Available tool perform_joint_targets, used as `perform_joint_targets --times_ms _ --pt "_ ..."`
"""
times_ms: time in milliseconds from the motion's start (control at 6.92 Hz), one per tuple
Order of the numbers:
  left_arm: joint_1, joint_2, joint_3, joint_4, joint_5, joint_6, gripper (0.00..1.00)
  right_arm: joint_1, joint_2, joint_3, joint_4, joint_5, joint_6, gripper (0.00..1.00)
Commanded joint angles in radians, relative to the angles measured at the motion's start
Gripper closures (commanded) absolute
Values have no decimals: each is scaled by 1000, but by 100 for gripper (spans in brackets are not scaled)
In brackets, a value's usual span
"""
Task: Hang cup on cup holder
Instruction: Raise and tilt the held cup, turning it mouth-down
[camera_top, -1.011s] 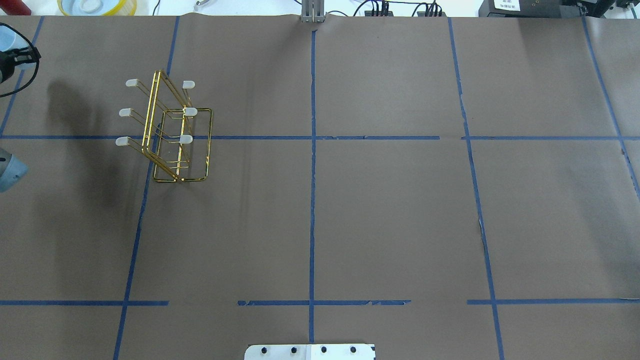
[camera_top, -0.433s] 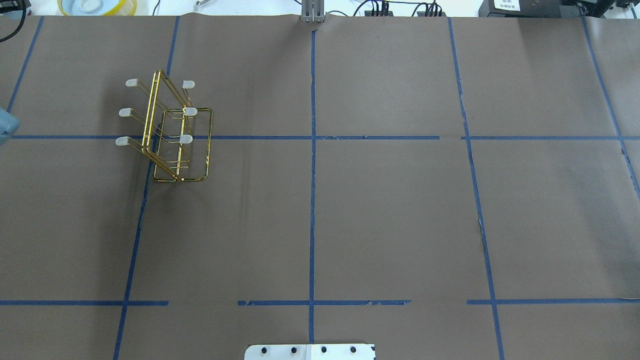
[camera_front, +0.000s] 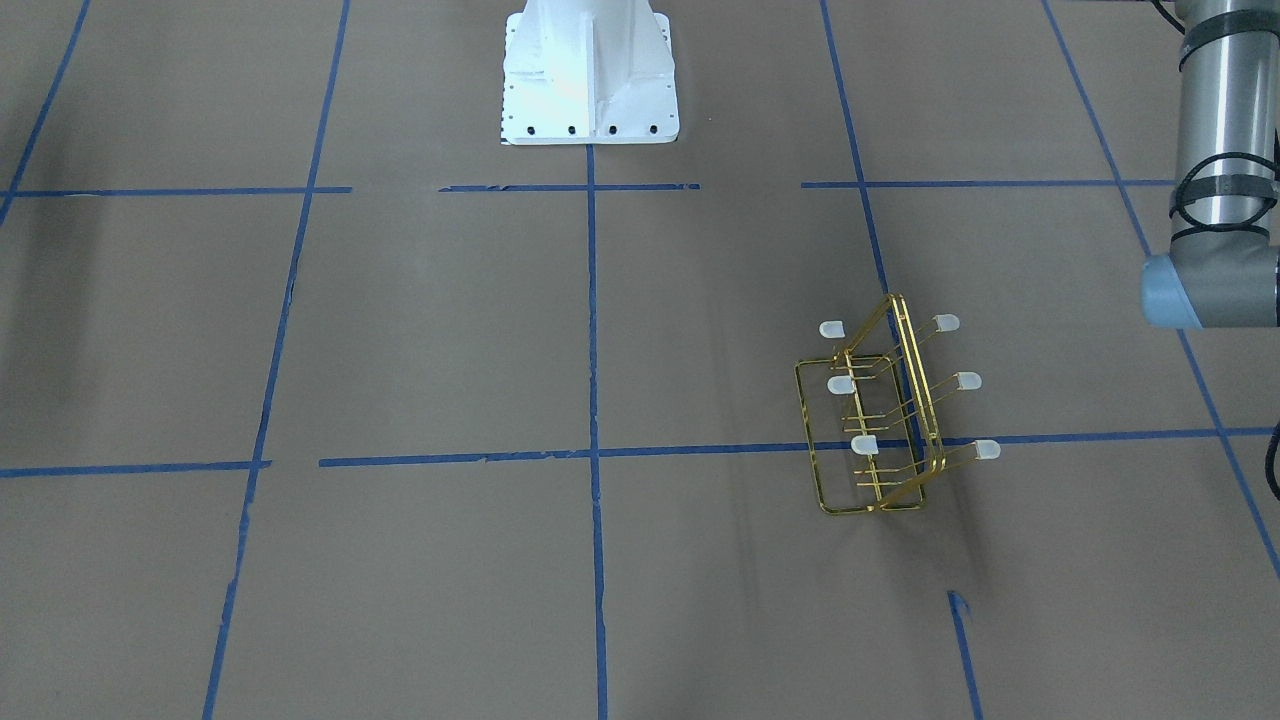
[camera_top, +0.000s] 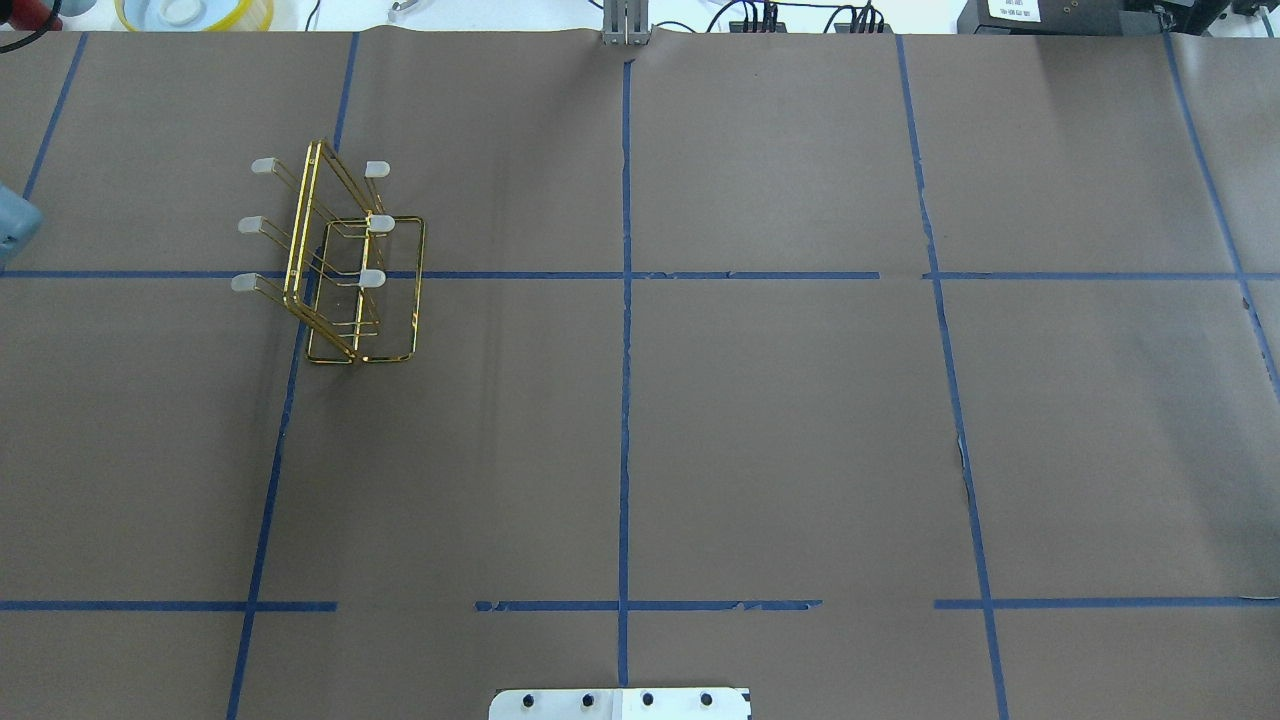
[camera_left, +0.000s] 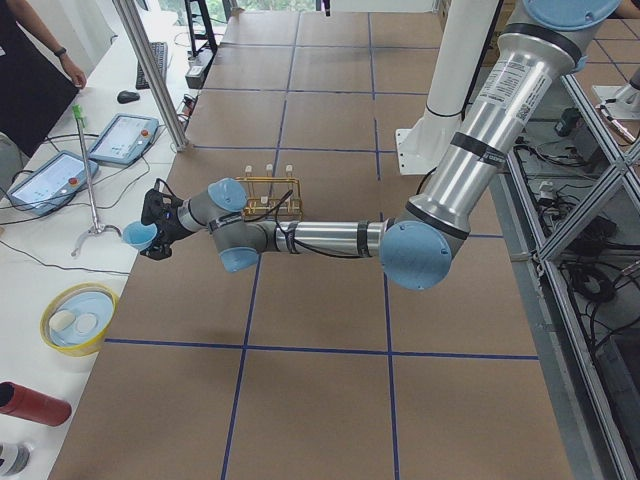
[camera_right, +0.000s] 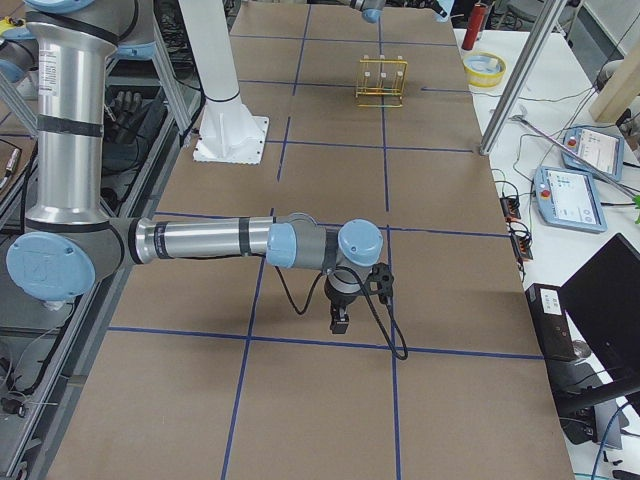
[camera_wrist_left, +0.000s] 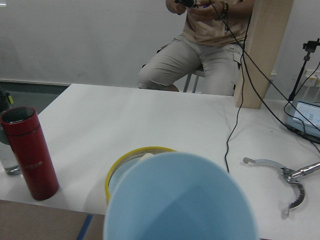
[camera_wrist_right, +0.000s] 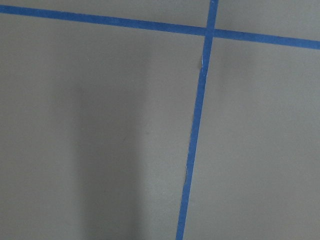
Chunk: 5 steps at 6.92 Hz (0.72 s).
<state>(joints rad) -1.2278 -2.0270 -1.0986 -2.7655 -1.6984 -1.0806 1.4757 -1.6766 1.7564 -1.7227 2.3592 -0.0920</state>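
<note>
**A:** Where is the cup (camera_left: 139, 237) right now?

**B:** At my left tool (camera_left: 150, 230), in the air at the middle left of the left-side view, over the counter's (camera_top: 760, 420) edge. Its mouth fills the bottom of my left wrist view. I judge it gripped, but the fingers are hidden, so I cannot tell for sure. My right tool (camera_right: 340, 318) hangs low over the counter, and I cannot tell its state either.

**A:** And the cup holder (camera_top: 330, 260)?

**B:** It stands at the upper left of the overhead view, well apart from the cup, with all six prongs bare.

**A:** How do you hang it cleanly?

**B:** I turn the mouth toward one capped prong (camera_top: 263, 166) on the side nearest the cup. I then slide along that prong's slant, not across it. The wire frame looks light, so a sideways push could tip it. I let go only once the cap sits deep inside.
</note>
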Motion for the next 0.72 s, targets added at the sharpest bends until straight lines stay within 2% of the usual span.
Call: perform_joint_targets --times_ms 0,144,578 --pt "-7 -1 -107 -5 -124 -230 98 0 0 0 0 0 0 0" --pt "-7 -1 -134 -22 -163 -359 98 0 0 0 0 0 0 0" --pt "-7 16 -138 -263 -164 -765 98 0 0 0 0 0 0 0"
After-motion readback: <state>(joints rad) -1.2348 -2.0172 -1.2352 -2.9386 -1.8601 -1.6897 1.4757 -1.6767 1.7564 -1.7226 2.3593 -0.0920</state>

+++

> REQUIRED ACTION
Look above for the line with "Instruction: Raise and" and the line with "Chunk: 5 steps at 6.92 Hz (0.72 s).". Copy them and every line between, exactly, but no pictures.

> EXERCISE RESPONSE
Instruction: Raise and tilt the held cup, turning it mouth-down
[camera_top, -1.011s] 
[camera_top, -0.433s] 
[camera_front, +0.000s] 
[camera_top, +0.000s] 
[camera_left, +0.000s] 
[camera_right, +0.000s] 
[camera_wrist_left, +0.000s] 
[camera_wrist_right, +0.000s] 
Chunk: 5 steps at 6.92 Hz (0.72 s).

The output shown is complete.